Leaving out every picture, copy the lines of the data exactly, from the first through the line containing "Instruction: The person".

(Dataset entries)
Content starts
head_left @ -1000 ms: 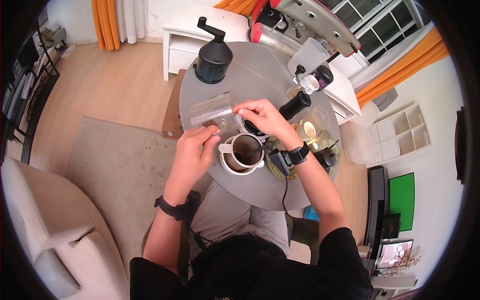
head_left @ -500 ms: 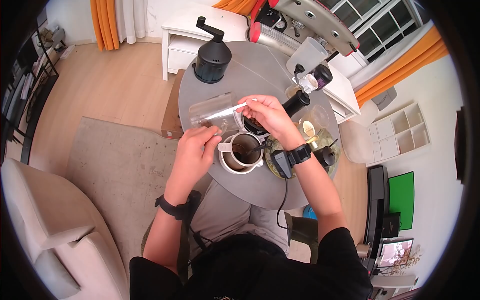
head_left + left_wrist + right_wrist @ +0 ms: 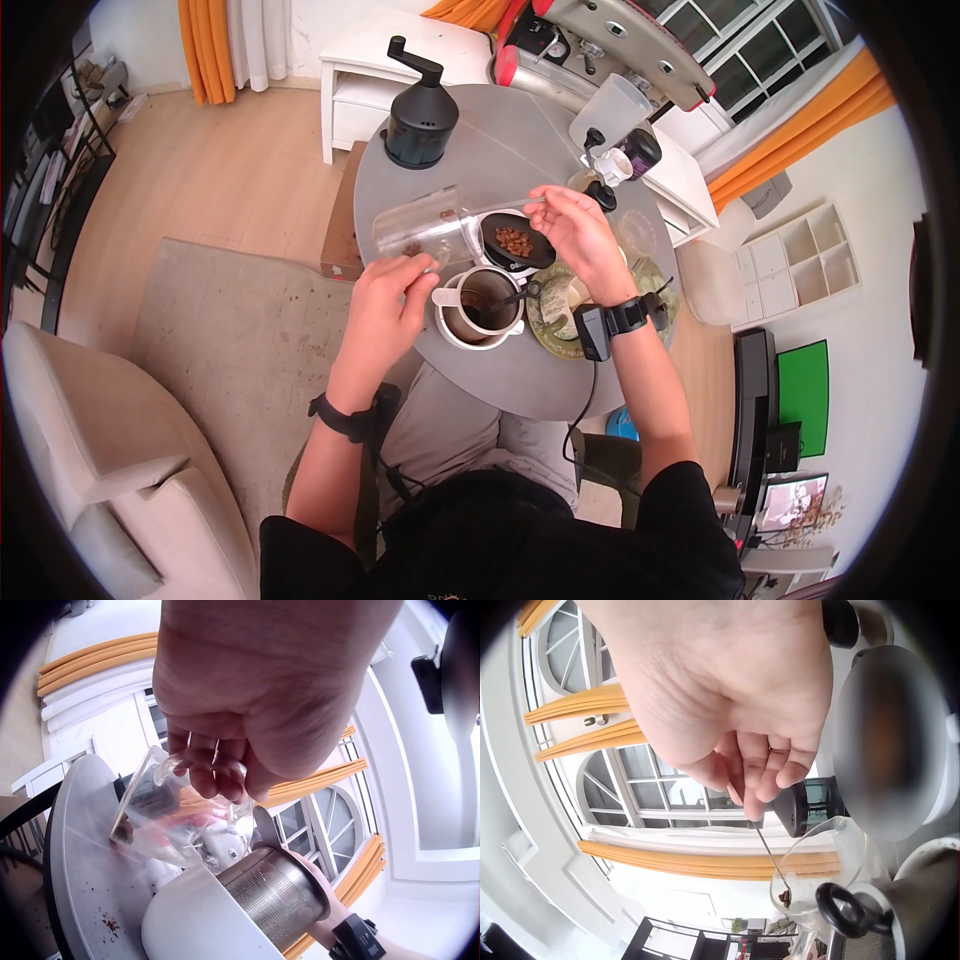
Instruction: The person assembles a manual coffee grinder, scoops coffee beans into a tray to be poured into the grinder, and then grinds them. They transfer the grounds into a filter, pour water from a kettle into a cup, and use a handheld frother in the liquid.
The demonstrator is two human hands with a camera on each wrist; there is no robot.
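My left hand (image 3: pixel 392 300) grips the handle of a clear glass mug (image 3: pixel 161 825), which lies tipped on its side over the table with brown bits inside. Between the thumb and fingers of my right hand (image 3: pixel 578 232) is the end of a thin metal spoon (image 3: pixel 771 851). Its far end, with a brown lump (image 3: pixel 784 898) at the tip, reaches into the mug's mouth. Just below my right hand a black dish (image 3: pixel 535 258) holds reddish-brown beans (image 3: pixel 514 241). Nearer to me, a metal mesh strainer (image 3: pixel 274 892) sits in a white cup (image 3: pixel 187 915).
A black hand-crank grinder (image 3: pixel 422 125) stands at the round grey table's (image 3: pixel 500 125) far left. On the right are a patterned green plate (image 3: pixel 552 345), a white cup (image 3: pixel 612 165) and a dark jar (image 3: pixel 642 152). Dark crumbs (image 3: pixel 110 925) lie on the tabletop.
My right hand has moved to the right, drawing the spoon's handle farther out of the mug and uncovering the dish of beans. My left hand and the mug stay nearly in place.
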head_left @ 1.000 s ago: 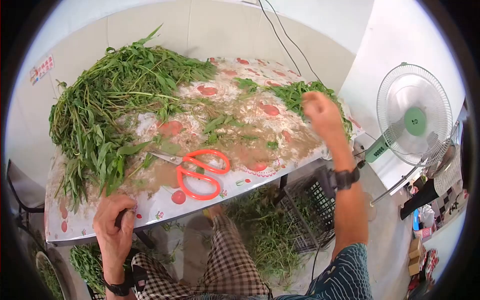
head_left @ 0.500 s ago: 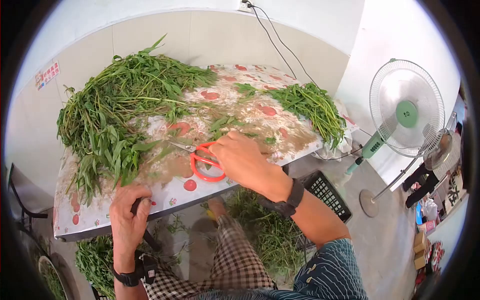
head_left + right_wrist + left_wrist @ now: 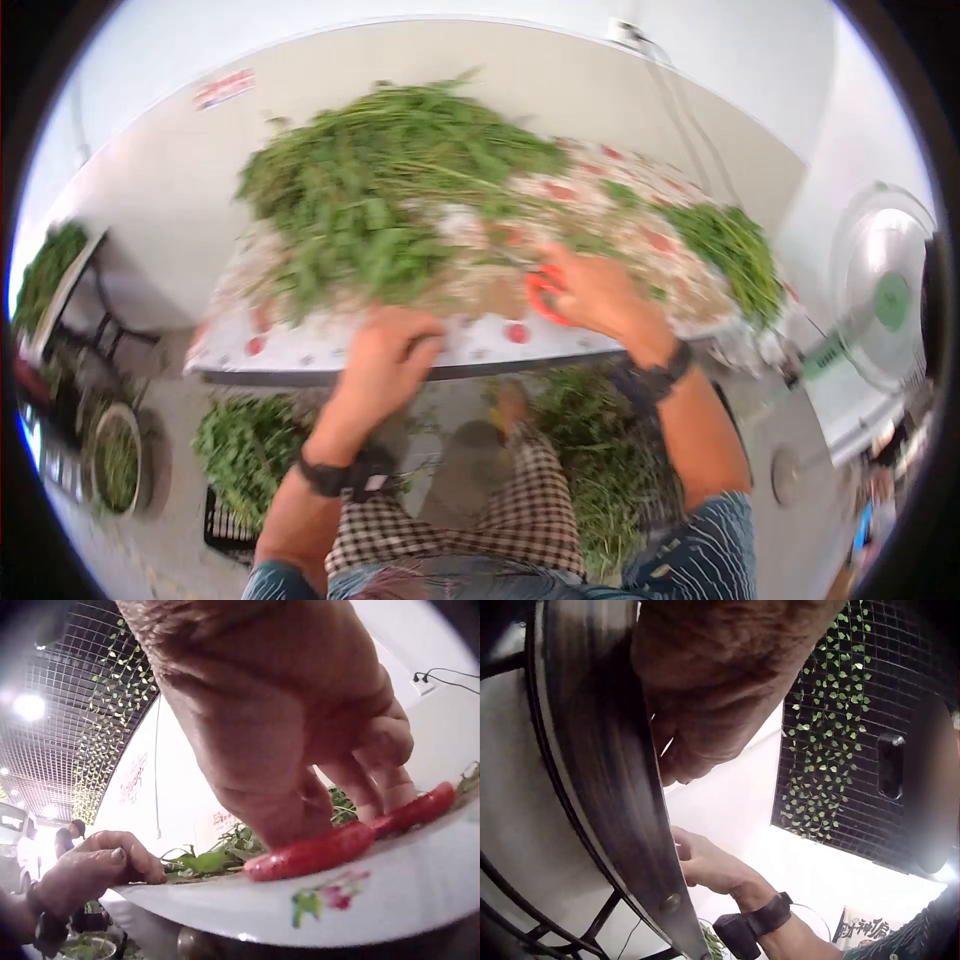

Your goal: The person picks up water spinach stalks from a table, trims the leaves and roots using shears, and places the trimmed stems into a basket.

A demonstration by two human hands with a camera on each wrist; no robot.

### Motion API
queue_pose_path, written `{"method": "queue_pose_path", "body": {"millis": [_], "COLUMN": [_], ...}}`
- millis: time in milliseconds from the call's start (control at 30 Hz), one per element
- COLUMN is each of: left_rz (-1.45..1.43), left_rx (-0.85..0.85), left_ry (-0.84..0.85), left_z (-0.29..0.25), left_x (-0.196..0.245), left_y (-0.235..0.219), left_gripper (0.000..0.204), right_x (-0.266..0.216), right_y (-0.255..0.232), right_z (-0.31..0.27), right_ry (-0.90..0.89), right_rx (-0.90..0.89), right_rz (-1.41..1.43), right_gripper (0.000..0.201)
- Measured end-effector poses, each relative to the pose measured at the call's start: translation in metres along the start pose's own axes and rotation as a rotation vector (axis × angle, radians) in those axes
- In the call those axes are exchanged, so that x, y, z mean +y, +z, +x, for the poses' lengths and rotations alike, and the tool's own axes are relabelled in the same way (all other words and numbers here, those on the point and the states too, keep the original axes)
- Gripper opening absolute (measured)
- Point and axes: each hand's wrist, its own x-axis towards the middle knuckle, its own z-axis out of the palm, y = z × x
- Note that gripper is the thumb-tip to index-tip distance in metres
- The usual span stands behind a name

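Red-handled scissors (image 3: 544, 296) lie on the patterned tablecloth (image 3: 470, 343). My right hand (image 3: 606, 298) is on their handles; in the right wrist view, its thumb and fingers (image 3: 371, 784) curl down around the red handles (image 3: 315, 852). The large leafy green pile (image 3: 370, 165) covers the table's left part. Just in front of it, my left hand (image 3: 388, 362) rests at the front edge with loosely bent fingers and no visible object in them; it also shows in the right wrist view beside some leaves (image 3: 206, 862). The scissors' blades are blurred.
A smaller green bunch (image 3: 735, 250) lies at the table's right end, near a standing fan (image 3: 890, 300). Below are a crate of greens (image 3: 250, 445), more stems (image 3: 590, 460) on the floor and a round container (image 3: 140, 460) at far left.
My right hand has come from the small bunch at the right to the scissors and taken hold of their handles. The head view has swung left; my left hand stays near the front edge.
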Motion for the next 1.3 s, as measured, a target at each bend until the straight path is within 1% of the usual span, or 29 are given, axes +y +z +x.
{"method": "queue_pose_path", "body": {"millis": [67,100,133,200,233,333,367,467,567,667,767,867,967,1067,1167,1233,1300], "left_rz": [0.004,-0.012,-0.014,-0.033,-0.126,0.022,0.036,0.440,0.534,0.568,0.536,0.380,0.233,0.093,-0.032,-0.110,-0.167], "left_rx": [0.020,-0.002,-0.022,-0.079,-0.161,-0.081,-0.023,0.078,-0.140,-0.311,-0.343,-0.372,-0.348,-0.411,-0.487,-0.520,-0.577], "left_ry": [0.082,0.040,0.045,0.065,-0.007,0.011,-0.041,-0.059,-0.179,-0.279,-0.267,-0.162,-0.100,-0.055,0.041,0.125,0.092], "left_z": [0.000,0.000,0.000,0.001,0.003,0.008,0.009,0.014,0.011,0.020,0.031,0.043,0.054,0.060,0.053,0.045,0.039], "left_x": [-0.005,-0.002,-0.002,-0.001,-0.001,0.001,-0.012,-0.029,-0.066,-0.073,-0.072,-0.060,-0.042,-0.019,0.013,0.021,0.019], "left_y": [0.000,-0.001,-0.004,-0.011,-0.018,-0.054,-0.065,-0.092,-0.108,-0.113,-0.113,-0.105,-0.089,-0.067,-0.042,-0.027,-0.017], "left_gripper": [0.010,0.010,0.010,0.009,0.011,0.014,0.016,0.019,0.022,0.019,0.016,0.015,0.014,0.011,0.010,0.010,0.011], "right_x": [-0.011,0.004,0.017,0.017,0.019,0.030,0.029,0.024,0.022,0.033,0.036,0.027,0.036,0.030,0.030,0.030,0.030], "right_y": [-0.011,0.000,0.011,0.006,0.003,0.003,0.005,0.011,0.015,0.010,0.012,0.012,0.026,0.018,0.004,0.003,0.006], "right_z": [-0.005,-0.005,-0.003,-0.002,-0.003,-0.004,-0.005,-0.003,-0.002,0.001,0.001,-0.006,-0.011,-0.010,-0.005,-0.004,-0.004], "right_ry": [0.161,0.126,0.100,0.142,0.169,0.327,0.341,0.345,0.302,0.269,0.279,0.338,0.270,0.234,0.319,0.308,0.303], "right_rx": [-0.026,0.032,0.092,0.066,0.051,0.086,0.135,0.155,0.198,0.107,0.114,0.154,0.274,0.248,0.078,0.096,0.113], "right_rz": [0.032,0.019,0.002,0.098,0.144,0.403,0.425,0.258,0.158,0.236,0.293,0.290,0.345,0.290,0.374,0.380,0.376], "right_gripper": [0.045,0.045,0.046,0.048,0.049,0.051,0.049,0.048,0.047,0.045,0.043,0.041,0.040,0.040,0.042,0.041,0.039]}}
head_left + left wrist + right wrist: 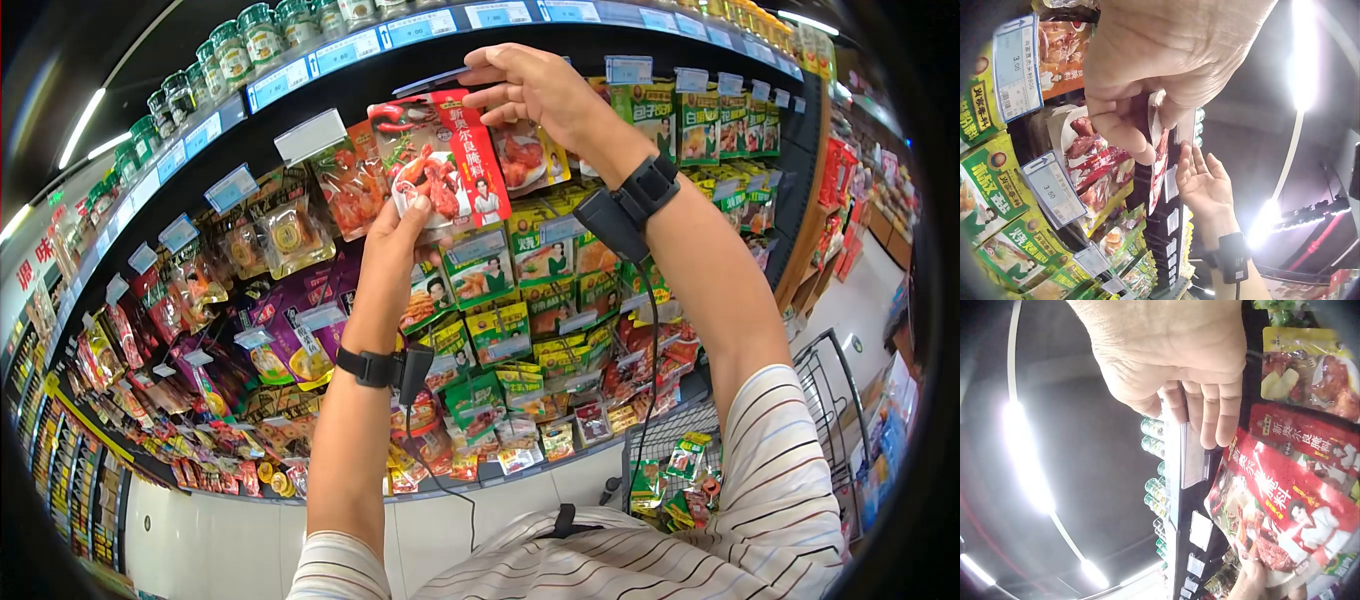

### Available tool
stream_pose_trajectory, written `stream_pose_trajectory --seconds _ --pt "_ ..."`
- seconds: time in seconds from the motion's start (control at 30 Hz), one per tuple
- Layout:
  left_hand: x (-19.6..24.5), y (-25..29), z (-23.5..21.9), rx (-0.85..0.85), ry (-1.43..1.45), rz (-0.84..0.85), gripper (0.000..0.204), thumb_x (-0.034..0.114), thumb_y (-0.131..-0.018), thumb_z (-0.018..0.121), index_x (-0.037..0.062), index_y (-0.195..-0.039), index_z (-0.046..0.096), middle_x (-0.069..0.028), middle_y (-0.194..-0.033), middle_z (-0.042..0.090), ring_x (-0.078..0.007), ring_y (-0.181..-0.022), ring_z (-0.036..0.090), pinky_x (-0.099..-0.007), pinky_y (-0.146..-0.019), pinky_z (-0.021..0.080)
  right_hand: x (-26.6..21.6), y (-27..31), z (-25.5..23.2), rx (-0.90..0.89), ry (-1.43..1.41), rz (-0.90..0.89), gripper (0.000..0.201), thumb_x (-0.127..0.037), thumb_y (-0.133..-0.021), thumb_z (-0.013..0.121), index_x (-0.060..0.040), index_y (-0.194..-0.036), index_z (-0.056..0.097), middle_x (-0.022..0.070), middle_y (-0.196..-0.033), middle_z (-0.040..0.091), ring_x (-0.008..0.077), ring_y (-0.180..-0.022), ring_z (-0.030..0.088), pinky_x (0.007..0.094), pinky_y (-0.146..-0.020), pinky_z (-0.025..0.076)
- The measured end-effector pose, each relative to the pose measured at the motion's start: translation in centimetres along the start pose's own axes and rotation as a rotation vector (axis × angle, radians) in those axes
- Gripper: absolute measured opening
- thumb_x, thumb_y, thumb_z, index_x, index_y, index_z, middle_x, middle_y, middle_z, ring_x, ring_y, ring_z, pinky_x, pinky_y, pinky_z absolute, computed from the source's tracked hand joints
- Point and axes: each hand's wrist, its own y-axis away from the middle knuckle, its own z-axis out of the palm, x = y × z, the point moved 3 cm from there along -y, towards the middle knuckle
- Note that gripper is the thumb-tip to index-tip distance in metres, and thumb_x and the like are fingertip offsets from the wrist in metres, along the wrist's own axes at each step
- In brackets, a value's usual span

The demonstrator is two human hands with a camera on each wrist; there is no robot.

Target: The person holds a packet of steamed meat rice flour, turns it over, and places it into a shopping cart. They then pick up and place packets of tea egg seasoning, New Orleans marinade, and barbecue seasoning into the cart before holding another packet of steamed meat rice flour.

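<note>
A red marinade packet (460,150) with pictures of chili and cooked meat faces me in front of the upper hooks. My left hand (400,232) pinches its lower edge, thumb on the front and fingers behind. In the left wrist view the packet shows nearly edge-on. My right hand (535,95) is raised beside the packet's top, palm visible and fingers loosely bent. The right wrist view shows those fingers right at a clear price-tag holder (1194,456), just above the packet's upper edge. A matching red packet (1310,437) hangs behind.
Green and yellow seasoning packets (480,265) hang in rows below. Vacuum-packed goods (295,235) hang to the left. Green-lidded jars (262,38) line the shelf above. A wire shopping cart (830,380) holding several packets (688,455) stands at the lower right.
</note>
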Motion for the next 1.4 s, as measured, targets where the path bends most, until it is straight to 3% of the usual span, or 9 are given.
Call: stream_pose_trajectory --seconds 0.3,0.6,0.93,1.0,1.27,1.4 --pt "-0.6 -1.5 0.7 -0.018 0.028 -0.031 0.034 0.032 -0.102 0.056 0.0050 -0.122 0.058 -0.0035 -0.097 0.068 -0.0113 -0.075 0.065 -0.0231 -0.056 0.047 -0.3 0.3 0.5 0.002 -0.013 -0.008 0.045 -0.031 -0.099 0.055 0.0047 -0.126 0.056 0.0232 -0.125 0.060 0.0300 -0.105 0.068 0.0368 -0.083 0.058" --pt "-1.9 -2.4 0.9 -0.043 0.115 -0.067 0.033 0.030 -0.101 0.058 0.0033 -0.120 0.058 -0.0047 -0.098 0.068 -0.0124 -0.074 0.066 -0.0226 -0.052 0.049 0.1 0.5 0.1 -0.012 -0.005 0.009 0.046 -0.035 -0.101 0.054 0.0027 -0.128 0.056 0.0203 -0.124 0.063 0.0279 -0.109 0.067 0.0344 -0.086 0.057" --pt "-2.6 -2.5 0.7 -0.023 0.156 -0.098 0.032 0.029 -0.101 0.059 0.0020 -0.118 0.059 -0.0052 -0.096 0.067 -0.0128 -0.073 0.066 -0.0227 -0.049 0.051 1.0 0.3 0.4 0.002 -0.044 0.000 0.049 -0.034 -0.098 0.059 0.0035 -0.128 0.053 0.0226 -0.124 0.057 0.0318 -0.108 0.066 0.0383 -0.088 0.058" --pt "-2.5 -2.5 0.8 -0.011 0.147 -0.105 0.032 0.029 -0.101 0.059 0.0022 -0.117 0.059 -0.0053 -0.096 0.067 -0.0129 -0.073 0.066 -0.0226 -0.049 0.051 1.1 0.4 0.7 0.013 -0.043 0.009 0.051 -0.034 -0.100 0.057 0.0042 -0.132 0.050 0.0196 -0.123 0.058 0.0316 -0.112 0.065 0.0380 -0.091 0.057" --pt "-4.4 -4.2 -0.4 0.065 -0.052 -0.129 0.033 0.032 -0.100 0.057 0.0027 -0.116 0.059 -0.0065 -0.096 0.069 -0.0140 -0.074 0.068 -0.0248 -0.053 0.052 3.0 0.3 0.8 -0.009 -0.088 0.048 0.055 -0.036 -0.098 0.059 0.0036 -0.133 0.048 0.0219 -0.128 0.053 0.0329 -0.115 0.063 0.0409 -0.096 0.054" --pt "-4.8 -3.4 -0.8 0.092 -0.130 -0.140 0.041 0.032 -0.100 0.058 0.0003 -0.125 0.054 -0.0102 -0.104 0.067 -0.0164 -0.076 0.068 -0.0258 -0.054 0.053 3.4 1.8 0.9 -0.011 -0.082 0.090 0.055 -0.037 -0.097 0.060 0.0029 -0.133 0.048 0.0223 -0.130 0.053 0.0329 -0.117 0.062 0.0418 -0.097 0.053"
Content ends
#### Output for this exercise:
head_left @ -1000 ms: 
head_left @ -500 ms: 
head_left + left_wrist + right_wrist @ +0 ms: 
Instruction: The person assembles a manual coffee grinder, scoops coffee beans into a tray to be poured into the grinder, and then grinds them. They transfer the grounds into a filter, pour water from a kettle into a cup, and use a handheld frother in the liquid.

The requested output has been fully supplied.